Mas alguém de repente entra na sala,
e em rude voz que lhe feriu o ouvido:
- “Para que música?” (é o marido) fala.
Não gostava de música o marido.
II
Sem a harpa, a amiga fiel a quem contava
as suas penas e os seus dissabores,
Carmem: - “Não me permitem – suspirava –
“amar a música: amarei as flores.
Desce ao jardim. Borboleteia, esvoaça,
e violetas e cravos, quando passa,
rosas, jasmins, rindo, com as mãos nervosas
colhe. Volta, e ante o espelho às tranças pretas
prende os jasmins, os cravos e as violetas
prende à cintura, prende ao seio as rosas.
E olha, vê-se, revê-se. Quando, ai dela!
o mesmo tom de voz aborrecido:
-“Para que flores?” - a surpreende e gela.

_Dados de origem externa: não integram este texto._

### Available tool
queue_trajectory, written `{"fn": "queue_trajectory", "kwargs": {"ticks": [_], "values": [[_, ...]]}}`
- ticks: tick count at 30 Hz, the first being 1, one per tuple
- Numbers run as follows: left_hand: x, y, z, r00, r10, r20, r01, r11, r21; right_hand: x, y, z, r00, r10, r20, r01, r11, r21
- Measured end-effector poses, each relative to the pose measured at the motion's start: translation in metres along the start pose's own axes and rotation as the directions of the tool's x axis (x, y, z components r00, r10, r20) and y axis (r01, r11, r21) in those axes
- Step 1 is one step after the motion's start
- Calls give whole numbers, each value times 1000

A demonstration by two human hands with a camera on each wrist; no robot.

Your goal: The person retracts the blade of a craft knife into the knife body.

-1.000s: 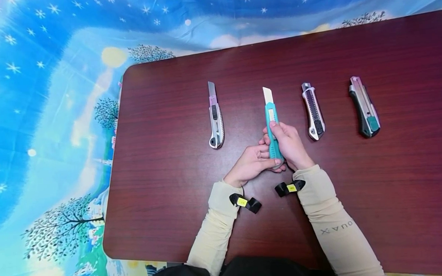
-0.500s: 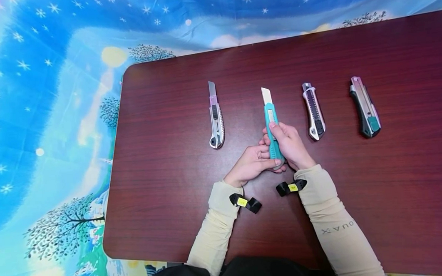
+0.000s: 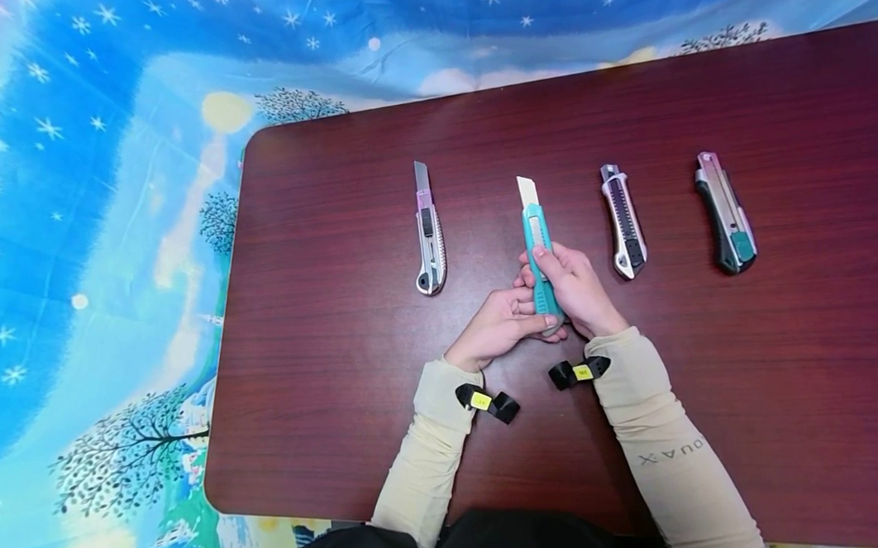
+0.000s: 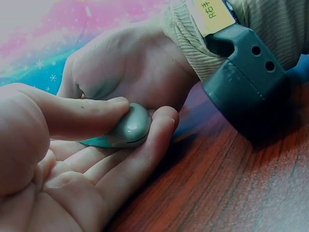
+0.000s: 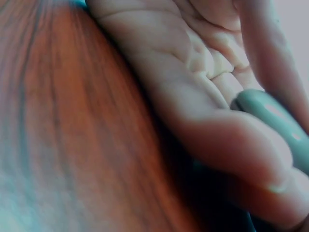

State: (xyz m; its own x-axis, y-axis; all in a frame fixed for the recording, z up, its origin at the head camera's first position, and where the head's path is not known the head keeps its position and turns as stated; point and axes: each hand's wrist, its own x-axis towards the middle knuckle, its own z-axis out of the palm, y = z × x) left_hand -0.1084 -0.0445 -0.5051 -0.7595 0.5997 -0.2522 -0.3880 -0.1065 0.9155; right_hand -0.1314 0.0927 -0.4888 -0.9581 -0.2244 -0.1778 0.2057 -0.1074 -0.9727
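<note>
Both hands hold a teal utility knife (image 3: 545, 297) over the table, its pale blade out and pointing away from the person. My right hand (image 3: 580, 287) grips the handle from the right, with the thumb laid on its upper face. At the rear end, my left hand (image 3: 496, 329) pinches the knife between thumb and fingers. The left wrist view shows that thumb on the rounded grey end cap (image 4: 135, 124), with fingers beneath. In the right wrist view the cap (image 5: 273, 113) sits among blurred fingers. The right hand's fingers hide part of the handle.
On the dark red wooden table (image 3: 325, 379), a silver cutter (image 3: 429, 245) with extended blade lies to the left. A white-and-black cutter (image 3: 624, 223) and a black-and-silver one with a green slider (image 3: 739, 246) lie to the right. A printed blue cloth (image 3: 109, 241) borders the table.
The blade tip has shifted slightly left and toward the person, and the right thumb has moved slightly back. Both hands keep their hold on the utility knife.
</note>
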Motion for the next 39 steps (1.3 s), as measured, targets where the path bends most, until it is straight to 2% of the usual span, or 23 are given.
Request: {"fn": "queue_trajectory", "kwargs": {"ticks": [9, 21, 29, 39], "values": [[0, -1, 0, 1000, 1, 4, -1, 1000, -13, -1, 0, -1, 1000, -15, 10, 15, 1000, -11], [1, -2, -2, 1000, 5, 7, -5, 1000, -26, 0, 2, 1, 999, -32, 28, 31, 998, 48], [0, 0, -2, 1000, -25, -6, 25, 996, -84, 1, 1, 1, 1000, 19, 0, -19, 997, 70], [1, 2, -2, 999, -7, -46, 1, 991, -133, 2, 2, -5, 995, 97, 26, -99, 991, 87]]}}
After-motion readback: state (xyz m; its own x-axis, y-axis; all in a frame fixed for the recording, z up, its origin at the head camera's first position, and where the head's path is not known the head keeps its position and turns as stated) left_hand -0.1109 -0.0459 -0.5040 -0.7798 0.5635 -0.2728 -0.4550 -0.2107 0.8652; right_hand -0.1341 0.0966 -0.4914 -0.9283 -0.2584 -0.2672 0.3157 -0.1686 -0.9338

Não gostava de flores o marido.
III
Sem música, sem flores, que seria,
Carmen, de ti, se, em seu poder, que é tanto,
como as flores e a música, a poesia
não viesse as horas te vestir de encanto?
Para Carmen agora a vida é um sonho;
Do verso às asas, o país risonho
vê da ilusão, entre os dourados climas;
lá vai! Que azul de eternos sóis coberto!
Tanto é o influxo que tem um livro aberto,
um punhado de estrofes e de rimas.
Range, porém, da alcova, a um lado, a porta,
e o tom de sempre, austero e desabrido:
-“Para que versos?” - o êxtase lhe corta.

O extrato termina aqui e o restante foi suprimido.